(Extracted records)

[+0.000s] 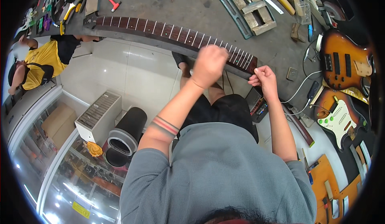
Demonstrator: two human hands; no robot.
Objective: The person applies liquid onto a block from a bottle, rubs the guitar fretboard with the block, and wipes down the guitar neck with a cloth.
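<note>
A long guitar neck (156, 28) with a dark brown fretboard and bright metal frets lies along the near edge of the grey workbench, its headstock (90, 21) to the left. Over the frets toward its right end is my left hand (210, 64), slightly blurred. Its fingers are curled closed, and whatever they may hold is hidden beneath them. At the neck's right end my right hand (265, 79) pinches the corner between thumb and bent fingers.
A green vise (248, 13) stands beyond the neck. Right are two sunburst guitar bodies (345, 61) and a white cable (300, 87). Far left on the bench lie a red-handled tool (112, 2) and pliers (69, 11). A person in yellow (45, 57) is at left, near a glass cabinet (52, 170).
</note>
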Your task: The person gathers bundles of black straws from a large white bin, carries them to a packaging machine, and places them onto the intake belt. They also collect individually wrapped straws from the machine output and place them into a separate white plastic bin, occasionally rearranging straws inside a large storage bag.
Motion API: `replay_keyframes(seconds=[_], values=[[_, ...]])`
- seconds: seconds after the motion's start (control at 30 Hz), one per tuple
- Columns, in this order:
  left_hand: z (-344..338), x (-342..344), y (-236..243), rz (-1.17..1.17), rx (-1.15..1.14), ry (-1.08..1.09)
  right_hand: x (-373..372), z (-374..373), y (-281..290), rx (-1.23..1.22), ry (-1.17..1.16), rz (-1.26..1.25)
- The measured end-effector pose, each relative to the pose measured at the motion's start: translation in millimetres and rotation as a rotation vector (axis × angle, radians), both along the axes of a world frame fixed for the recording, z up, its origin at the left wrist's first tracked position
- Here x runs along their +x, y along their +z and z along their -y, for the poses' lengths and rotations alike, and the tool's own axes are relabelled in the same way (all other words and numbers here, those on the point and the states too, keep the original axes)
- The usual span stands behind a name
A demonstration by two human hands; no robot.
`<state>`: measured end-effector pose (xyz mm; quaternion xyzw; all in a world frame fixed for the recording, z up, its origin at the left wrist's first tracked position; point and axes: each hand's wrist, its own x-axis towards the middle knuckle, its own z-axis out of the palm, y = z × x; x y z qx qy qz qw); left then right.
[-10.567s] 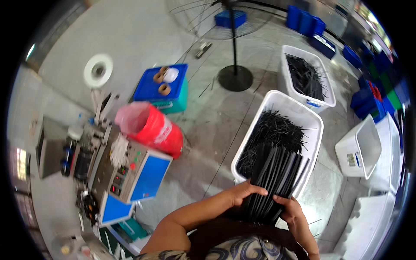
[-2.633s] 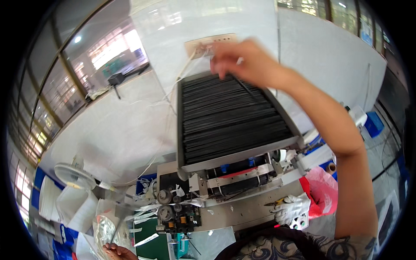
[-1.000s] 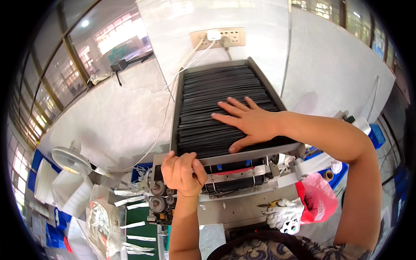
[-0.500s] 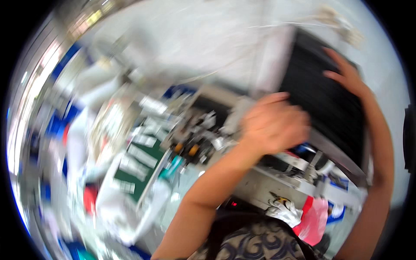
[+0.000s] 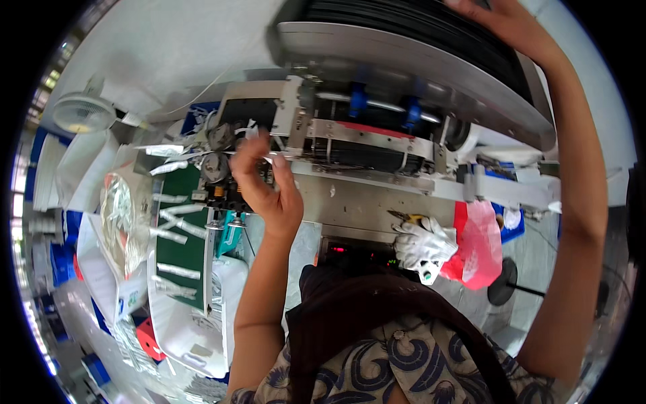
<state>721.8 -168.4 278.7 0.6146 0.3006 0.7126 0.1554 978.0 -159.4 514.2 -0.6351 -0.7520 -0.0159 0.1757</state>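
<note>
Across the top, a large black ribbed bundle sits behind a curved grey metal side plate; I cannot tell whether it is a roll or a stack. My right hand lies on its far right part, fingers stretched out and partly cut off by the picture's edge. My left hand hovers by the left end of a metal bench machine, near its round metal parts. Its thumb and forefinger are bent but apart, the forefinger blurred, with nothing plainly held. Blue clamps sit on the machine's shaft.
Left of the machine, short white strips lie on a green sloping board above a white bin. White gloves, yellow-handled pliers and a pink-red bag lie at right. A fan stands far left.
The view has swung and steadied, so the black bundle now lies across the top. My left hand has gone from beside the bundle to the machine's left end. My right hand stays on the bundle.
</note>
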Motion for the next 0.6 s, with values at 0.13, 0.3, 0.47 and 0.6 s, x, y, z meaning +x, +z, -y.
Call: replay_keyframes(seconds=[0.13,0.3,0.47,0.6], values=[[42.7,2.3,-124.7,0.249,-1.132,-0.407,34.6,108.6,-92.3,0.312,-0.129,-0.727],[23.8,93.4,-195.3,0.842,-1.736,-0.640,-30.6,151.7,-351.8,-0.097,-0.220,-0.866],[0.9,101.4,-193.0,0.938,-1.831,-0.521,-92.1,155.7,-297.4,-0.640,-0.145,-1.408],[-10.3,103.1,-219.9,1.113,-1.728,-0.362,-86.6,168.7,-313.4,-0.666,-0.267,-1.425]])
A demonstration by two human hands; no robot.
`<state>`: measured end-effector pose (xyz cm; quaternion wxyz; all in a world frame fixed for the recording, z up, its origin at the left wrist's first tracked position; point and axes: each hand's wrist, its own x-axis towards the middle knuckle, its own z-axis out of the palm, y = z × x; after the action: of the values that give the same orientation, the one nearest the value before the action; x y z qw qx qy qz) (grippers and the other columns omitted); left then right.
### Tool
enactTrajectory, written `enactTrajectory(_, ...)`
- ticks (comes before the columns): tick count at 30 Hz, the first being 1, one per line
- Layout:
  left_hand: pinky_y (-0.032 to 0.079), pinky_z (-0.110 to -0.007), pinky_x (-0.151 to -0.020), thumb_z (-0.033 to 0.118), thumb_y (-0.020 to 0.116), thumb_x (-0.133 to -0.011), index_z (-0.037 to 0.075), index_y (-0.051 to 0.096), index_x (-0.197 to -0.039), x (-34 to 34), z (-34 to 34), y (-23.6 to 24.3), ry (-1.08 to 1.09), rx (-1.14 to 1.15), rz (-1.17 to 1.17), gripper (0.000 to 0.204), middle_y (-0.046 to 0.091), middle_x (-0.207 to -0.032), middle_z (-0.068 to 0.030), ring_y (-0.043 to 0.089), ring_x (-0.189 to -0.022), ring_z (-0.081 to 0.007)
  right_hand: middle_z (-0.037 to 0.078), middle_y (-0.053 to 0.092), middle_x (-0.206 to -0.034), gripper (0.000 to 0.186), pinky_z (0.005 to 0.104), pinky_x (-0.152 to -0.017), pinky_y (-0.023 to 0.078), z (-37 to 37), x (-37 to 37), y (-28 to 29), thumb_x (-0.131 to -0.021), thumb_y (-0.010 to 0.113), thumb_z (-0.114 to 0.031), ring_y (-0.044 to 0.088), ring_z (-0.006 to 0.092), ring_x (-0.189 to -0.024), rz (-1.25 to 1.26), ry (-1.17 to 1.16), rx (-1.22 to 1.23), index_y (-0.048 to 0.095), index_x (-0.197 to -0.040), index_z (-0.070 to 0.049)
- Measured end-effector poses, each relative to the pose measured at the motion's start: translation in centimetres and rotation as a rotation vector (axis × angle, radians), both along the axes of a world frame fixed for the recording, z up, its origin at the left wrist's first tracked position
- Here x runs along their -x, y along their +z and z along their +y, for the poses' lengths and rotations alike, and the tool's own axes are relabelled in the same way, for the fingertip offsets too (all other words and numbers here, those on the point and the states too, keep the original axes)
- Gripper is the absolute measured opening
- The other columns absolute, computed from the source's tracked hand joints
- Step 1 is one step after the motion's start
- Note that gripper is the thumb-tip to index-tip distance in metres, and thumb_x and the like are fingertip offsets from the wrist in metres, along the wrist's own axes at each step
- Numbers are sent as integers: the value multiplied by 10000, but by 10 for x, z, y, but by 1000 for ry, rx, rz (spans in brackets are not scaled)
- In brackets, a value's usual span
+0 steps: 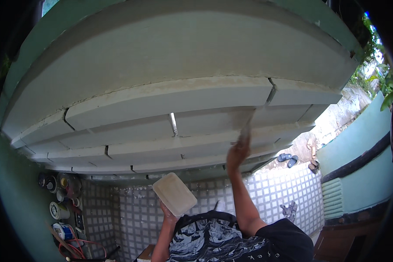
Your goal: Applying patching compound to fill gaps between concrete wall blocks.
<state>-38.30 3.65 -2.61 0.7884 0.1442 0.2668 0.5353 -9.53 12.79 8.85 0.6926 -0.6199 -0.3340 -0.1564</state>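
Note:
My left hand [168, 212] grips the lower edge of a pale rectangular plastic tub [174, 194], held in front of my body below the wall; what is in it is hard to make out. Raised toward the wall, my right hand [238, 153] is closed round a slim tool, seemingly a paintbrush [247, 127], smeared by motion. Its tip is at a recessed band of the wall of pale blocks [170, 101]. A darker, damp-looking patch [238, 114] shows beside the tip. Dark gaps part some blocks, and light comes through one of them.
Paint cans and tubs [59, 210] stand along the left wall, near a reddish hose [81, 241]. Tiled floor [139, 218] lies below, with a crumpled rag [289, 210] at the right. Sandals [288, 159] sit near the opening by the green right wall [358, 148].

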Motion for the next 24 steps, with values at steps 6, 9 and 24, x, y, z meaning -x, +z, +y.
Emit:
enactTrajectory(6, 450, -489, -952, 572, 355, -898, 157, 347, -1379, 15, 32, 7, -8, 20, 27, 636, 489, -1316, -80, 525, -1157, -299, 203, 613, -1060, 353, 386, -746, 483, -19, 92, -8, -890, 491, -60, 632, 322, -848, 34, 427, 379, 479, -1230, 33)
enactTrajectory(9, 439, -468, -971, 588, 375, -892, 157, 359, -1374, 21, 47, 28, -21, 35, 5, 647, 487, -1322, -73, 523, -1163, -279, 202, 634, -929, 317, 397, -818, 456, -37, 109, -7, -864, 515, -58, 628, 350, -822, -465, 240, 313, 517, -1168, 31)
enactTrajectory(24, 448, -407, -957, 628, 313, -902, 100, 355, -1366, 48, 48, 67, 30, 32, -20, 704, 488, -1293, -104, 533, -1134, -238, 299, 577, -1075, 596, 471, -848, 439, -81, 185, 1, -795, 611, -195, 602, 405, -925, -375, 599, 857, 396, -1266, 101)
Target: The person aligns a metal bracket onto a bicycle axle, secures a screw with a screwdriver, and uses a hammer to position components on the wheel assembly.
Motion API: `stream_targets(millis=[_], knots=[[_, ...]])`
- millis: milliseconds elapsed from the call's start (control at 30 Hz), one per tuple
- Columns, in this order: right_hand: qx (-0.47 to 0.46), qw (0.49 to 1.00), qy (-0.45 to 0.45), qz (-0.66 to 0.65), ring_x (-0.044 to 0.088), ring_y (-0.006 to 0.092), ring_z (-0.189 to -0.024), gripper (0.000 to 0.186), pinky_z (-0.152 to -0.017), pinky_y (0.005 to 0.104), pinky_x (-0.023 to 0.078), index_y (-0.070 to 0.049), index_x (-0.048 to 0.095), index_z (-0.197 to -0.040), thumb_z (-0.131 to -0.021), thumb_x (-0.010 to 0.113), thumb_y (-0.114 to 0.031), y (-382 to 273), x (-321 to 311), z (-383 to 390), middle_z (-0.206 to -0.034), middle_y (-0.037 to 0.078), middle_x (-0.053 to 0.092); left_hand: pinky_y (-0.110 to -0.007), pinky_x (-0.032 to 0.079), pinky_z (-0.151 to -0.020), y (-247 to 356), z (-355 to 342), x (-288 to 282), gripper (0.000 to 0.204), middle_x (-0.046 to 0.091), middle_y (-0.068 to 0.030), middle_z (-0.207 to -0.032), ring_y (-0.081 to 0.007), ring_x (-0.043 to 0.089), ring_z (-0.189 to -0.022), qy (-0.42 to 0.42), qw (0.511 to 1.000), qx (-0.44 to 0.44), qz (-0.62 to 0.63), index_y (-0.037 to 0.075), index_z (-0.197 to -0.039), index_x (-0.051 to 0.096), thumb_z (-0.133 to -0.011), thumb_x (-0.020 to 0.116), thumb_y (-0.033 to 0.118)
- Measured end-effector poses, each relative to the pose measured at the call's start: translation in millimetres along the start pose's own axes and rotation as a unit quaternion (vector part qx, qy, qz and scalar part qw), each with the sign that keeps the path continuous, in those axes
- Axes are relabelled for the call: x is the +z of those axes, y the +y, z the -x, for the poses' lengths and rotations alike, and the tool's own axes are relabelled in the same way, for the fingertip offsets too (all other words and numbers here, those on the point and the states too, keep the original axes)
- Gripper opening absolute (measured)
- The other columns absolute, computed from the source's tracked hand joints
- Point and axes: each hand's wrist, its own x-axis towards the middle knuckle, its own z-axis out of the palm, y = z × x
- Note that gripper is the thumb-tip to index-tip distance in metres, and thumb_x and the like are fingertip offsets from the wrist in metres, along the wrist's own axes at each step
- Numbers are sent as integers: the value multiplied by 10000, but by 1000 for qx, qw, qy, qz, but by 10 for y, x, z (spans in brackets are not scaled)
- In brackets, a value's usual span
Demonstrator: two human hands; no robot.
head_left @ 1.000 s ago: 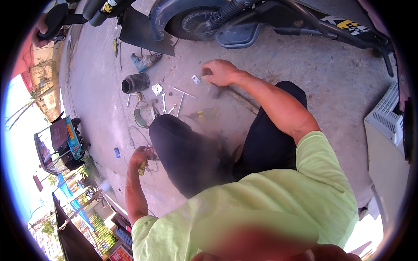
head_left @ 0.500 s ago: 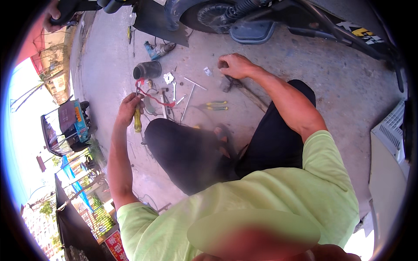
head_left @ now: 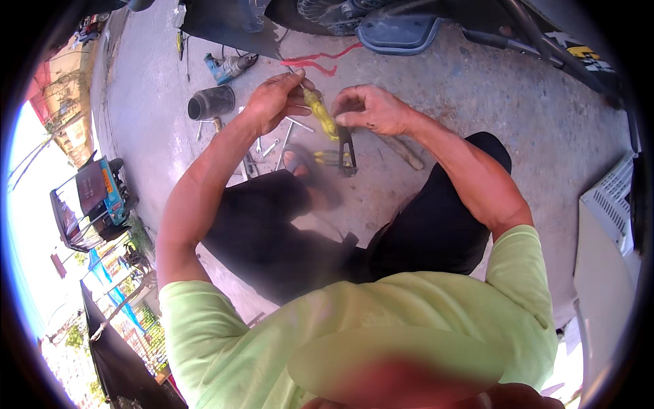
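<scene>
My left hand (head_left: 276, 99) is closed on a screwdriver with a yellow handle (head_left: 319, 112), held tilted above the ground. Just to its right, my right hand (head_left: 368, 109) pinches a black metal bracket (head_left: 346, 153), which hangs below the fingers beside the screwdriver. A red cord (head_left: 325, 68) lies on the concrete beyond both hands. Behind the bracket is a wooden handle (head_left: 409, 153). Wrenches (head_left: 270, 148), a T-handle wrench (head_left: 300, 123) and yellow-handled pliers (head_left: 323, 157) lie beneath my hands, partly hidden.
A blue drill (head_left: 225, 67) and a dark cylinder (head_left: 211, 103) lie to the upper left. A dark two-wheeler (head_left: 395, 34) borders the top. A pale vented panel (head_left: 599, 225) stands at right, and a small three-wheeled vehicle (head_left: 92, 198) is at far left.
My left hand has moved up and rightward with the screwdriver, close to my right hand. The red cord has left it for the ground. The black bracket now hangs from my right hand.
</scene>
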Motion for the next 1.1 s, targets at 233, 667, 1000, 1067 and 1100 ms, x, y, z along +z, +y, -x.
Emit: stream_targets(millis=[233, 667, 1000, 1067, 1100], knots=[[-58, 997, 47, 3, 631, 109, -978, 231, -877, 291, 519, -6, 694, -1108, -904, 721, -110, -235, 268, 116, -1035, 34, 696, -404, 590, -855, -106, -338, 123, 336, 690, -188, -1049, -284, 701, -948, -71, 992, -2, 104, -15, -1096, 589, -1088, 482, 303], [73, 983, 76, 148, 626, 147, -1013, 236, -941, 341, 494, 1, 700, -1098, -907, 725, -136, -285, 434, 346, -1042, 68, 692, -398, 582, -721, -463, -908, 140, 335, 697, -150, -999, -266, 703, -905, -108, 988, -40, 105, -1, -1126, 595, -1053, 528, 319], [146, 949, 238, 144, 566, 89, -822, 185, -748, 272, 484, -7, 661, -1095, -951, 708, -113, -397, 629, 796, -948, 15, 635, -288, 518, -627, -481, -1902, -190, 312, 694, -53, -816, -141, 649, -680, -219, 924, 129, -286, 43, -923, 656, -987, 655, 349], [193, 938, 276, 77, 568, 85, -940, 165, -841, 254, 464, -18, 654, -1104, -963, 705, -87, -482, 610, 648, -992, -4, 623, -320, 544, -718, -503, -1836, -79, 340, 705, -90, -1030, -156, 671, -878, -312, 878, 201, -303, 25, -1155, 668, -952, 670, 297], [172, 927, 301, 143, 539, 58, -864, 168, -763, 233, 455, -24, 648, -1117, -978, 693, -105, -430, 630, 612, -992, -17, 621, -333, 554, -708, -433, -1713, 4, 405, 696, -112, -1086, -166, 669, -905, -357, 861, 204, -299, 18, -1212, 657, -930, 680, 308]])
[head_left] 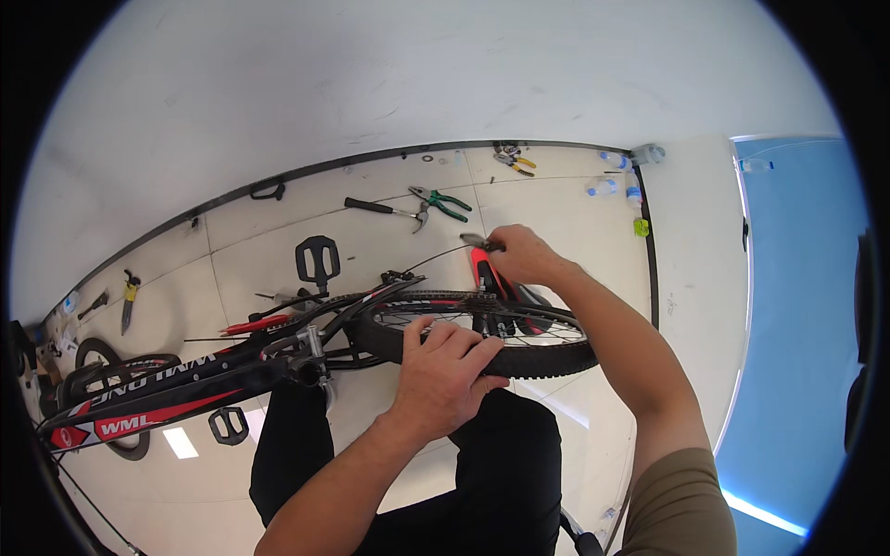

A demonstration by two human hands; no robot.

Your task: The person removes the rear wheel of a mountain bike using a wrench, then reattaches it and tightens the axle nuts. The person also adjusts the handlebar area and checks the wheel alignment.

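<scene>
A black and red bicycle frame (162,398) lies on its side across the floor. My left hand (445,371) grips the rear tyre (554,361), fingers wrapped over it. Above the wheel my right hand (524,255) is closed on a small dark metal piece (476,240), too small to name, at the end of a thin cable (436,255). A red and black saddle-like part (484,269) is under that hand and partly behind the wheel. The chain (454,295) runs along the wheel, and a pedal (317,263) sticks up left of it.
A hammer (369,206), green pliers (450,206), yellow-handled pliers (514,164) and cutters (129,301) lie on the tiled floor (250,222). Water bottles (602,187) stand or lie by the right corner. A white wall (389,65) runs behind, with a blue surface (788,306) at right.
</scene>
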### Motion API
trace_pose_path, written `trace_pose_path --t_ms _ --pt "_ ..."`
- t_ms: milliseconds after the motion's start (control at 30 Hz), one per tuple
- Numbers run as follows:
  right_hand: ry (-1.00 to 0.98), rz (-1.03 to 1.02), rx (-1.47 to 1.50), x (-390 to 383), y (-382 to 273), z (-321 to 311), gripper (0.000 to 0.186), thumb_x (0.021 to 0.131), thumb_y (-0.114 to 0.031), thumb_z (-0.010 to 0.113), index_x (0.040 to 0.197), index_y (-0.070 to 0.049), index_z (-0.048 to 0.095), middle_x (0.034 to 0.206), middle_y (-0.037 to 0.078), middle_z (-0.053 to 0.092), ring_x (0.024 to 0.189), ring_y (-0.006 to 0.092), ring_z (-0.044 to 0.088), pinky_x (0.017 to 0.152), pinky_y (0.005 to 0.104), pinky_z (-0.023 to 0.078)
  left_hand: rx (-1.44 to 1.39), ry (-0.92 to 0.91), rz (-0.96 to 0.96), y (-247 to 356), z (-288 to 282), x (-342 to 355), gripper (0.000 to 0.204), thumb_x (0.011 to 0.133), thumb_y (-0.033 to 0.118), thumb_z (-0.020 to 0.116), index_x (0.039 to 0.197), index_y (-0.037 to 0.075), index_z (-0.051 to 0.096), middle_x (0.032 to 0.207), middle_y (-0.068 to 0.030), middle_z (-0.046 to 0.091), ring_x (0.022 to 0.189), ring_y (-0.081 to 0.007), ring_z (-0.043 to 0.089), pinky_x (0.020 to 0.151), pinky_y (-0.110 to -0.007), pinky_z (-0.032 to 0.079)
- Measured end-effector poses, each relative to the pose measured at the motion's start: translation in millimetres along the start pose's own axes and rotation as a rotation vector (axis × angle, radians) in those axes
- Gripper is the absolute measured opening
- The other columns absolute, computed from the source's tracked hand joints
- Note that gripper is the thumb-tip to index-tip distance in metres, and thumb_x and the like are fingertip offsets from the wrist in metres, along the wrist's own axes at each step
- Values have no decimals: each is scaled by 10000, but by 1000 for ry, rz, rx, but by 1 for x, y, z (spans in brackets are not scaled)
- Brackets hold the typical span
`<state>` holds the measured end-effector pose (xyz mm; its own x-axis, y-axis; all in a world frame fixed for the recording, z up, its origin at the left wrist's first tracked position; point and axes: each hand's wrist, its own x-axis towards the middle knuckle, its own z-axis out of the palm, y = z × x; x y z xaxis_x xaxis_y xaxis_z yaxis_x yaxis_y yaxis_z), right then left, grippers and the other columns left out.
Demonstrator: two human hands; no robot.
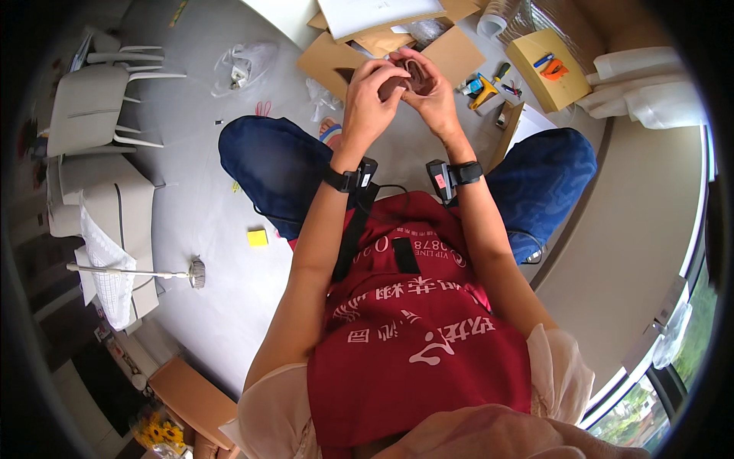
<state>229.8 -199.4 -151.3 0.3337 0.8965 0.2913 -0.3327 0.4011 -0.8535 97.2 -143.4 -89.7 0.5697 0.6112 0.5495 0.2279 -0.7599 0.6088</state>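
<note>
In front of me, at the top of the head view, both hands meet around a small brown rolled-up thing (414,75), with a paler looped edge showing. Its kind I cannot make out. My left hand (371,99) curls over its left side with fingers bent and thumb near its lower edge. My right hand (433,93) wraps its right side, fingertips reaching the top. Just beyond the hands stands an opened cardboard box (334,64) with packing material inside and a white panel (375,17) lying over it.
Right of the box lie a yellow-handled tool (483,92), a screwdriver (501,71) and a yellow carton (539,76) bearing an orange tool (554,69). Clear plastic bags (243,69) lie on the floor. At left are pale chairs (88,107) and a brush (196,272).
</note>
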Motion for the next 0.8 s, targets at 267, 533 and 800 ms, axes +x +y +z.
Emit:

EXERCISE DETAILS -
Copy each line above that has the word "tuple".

EXPECTED OUTPUT -
- seconds: seconds after the motion's start (control at 30 Hz), one per tuple
- millis: milliseconds elapsed from the call's start (control at 30 Hz), one per tuple
- t_ms: milliseconds after the motion's start (control at 30 Hz), one per tuple

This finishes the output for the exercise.